PROBLEM TO WORK ON: Return every line from the one with "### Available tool" through the one with "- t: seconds", inclusive, exactly as it appears below.
START SOURCE INFORMATION
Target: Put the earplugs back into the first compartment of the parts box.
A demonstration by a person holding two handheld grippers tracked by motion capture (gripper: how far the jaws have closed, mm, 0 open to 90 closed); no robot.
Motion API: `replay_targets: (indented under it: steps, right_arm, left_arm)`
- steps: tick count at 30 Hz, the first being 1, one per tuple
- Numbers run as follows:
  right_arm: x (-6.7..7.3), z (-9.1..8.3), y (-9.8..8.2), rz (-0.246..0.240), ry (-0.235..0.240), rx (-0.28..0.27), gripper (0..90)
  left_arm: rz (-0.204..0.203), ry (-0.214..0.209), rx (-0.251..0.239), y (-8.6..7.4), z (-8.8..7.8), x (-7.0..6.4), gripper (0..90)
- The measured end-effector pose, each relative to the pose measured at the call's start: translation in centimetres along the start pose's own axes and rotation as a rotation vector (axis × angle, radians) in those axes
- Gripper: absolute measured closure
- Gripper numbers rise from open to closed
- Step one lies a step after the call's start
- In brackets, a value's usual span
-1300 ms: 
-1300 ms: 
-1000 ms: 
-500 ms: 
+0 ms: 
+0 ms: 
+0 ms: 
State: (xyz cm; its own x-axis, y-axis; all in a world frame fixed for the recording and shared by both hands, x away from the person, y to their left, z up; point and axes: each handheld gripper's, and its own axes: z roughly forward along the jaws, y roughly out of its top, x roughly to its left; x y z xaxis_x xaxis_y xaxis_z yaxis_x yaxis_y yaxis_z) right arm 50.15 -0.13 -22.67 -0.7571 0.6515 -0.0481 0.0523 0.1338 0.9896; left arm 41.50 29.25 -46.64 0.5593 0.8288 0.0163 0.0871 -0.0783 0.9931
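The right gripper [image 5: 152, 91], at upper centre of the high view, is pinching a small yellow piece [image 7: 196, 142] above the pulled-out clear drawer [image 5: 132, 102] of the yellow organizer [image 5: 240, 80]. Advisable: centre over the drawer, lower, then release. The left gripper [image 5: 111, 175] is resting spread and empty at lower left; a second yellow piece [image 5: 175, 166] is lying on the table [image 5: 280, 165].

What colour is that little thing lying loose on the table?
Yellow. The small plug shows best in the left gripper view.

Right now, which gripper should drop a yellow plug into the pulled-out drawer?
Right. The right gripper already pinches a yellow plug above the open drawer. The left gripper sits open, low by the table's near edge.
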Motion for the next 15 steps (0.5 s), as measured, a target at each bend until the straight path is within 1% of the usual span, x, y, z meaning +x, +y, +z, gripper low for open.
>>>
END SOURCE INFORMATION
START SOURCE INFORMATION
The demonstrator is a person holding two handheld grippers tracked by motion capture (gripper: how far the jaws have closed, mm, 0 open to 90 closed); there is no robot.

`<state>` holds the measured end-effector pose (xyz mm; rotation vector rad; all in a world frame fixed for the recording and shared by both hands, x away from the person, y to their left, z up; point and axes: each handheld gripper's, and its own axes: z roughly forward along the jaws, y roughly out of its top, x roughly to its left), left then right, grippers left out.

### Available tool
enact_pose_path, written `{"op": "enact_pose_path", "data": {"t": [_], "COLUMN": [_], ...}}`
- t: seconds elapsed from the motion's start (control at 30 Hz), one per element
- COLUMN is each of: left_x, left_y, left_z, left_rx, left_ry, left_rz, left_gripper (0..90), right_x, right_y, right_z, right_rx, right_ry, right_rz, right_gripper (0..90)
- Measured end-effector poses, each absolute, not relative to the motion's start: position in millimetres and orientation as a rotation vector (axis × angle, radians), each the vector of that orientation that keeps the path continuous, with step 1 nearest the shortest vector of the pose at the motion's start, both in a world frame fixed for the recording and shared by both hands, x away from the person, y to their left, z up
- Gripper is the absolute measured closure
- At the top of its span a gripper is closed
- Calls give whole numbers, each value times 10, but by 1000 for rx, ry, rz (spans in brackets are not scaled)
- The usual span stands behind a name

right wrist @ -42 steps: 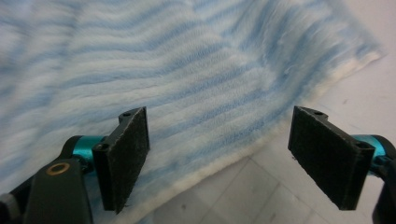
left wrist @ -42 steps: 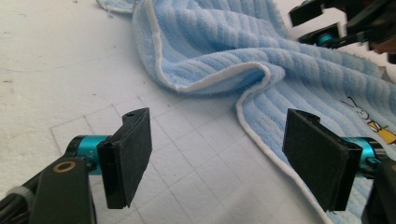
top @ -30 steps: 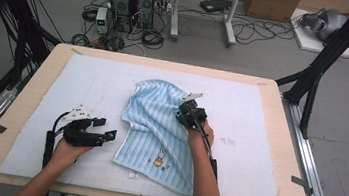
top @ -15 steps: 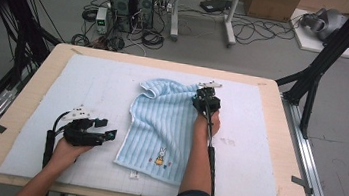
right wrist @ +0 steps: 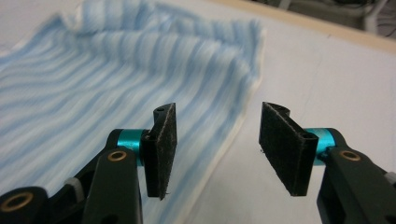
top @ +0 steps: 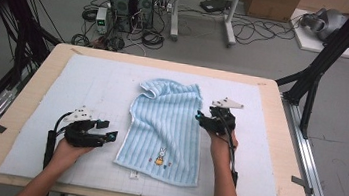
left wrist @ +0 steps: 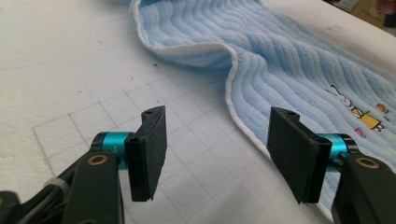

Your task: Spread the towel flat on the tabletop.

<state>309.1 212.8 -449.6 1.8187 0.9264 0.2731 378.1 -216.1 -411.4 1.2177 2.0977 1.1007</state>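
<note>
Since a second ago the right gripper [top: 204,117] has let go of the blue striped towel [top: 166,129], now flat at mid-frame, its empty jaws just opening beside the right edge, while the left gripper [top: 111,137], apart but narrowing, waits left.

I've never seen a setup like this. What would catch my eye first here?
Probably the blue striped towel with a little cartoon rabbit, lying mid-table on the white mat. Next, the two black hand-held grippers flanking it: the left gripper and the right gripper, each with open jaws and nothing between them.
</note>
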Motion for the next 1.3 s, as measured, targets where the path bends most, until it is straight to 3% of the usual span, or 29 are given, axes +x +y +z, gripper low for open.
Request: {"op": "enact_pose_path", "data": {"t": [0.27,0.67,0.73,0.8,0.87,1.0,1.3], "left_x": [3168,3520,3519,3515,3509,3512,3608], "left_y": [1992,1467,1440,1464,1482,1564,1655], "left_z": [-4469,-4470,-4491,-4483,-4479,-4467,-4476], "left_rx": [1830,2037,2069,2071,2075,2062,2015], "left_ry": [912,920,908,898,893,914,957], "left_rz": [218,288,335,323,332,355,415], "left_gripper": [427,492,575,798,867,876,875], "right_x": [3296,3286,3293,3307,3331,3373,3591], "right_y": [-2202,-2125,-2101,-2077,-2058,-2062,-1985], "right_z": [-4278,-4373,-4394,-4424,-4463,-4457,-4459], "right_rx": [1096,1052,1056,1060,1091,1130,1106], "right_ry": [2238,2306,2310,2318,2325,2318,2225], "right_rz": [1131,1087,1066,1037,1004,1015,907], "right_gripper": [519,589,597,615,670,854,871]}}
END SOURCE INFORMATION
ANSWER SPACE:
### Available tool
enact_pose_path, written `{"op": "enact_pose_path", "data": {"t": [_], "COLUMN": [_], ...}}`
- t: seconds elapsed from the motion's start (control at 30 Hz), one per element

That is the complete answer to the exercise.